FYI- men and women are equal, all of them, and the only thing that differentiates between them, are their actions. So I will tell every woman here, Muslim or not, autistic or not, Pakistani or not… you have every right to call out narcissistic behaviour. Anyone stopping you is the problem. Move past them to get to your solution. There is no burden of responsibility to tolerate abuse in the name of keeping family together. What people don’t understand is that living together isn’t family, loving is.

A few things I had to teach my daughter the night before she was to face her father-

  1. Don’t wait for your place to be given to you because it never will be; you have to show up and take it.
  2. To be heard you use the magic formula of partial agreement.
  3. You can take down illogical and abusive beliefs respectfully, just don’t accept them and never let those nasty words sink in,
  4. Weak men are afraid of strong woman.

The hardest lesson for her, though, was to learn from her mistakes instead of calling herself an idiot and unlovable.

If outlaw is a label that received for being happy and relieved from abuse, then it’s one I encourage everyone to wear.

Why Am I Not Crying?

My brain has been super distracted this week.

I have this undercurrent storming below with a mellow sunshine glistening on the surface.

I dare say it… do I miss being sad?

Was I supposed to cry on Monday? 13th July marked two sad events. The day I married and the day my aunt suddenly died. I sat at the PC pretending to get on with business but my brain was like a ping pong ball. I kept swinging and swirling on the chair, the usual 12984 browsers and apps open on all possible devices available. My eyes managed to only find relief looking at numbers in the accounts. Something factual, easy to follow and easy to complete. A false sense of productivity that didn’t actually satisfy me. Then I would switch to another spreadsheet and online forms. Two in fact. Let’s do some of the charity admin instead.

I was sad but happy. Happy that I am finally emotionally free (not legally, yet) but sad that I had predicted this outcome literally from day 1, yet I ignored my gut feelings. Did anyone else ever consider divorce as they signed their marriage contract? I know I had to go through with it in the name of family ‘honour’ and it really was my own doing.

My aunt, although not blood related, was the only extended family I experienced on a genuinely caring level. With her death, all the flash backs of each and every crises my family went through flooded back. But not this year.

Then the following day Facebook kindly reminded me of another death anniversary of a cousin. With him, I have childhood memories of my time as a 8 year old in Pakistan. A time when I believed I had an extended family who cared for us. A time of great fun in the sun with my older siblings whose companionship I lost in subsequent years. Yet I couldn’t react.

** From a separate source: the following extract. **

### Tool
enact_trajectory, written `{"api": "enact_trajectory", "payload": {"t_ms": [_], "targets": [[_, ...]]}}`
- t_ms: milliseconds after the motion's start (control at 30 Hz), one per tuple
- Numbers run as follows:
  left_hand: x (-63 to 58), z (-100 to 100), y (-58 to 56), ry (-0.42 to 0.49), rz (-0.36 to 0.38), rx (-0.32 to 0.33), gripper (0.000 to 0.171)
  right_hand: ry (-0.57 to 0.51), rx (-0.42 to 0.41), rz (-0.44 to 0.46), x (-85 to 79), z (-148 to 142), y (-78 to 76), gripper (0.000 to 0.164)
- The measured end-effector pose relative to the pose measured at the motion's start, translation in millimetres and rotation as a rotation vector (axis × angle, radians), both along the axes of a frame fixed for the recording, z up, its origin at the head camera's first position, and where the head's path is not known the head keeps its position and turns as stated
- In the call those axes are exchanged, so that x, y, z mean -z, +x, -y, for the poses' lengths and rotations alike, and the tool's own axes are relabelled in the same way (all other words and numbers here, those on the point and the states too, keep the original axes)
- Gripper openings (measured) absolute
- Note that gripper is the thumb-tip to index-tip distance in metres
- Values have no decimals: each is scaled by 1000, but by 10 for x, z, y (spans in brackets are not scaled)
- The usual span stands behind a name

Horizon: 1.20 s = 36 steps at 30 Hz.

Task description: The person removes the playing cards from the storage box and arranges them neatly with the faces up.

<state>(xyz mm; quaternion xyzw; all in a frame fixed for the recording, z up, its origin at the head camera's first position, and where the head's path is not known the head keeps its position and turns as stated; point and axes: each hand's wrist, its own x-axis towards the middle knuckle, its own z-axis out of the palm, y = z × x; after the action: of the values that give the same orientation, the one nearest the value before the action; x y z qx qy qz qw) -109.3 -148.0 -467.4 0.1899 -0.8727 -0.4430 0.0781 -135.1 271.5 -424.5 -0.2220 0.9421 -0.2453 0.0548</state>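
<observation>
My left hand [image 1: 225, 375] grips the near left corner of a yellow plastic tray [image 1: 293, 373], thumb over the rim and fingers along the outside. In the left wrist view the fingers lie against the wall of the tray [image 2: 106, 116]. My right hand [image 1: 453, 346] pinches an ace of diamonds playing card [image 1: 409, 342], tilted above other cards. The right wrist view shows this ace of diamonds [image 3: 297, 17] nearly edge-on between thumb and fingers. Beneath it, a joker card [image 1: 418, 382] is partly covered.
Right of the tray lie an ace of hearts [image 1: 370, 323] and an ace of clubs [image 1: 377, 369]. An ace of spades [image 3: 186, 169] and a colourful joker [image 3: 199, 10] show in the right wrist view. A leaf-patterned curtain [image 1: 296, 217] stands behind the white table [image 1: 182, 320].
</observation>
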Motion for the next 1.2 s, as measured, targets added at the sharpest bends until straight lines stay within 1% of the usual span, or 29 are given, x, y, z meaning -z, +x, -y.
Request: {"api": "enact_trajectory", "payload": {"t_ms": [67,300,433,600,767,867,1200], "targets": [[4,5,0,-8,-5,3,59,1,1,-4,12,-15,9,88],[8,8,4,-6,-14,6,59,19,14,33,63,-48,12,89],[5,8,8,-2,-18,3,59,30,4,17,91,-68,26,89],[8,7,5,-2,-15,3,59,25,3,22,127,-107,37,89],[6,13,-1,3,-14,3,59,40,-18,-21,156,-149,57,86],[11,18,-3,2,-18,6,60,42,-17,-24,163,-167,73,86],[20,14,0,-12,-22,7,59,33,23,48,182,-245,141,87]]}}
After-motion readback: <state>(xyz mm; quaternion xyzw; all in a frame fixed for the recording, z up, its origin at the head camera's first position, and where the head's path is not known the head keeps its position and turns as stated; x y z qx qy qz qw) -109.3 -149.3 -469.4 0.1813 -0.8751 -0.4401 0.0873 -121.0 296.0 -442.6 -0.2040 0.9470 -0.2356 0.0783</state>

I feel like the storm needs to surface, but I would rather it didn’t. Bit of an inconvenience really. I am in my new life now, where strangely enough, I don’t feel stuck anymore. What will help process this so that I can focus? Am I insensitive?

I prayed for the departed souls and for my legal freedom. I took stock of my course in life as a result of ignoring my gut. I have to be grateful and at each point say, alhumdulilla, all praises are due to Allah, the Exalted.